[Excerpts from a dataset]
Segment Open

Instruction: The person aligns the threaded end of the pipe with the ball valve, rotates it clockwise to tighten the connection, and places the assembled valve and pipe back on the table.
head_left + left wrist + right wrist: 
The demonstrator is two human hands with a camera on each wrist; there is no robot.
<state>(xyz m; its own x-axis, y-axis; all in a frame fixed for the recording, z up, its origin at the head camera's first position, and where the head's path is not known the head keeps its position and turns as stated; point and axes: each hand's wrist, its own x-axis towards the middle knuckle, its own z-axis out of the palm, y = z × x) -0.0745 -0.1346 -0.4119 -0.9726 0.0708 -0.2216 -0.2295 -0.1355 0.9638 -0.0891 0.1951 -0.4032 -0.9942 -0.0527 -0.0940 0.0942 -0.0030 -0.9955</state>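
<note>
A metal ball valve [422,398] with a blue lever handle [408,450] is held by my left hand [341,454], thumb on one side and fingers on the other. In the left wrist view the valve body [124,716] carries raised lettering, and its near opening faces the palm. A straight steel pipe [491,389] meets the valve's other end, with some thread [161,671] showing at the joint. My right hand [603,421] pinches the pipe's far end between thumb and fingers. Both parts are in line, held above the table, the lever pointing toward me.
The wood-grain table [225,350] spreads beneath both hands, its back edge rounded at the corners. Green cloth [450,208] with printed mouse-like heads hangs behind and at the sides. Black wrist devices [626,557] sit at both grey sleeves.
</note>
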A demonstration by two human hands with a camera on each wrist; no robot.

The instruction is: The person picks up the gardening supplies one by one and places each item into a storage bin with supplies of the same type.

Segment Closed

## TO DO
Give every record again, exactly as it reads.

## REPLY TO THE EXERCISE
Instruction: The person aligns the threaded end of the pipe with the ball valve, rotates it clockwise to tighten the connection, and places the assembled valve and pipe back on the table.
head_left + left wrist + right wrist: 
The demonstrator is two human hands with a camera on each wrist; there is no robot.
<state>(xyz m; its own x-axis, y-axis; all in a frame fixed for the recording, z up, its origin at the head camera's first position, and where the head's path is not known the head keeps its position and turns as stated; point and axes: each hand's wrist, its own x-axis towards the middle knuckle, its own z-axis out of the palm, y = z × x) -0.0745 -0.1346 -0.4119 -0.9726 0.0708 -0.2216 -0.2295 -0.1355 0.9638 -0.0891 0.1951 -0.4032 -0.9942 -0.0527 -0.0940 0.0942 -0.0030 -0.9955</state>
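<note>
A metal ball valve [422,398] with a blue lever handle [408,450] is held by my left hand [341,454], thumb on one side and fingers on the other. In the left wrist view the valve body [124,716] carries raised lettering, and its near opening faces the palm. A straight steel pipe [491,389] meets the valve's other end, with some thread [161,671] showing at the joint. My right hand [603,421] pinches the pipe's far end between thumb and fingers. Both parts are in line, held above the table, the lever pointing toward me.
The wood-grain table [225,350] spreads beneath both hands, its back edge rounded at the corners. Green cloth [450,208] with printed mouse-like heads hangs behind and at the sides. Black wrist devices [626,557] sit at both grey sleeves.
</note>
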A demonstration by two human hands with a camera on each wrist; no robot.

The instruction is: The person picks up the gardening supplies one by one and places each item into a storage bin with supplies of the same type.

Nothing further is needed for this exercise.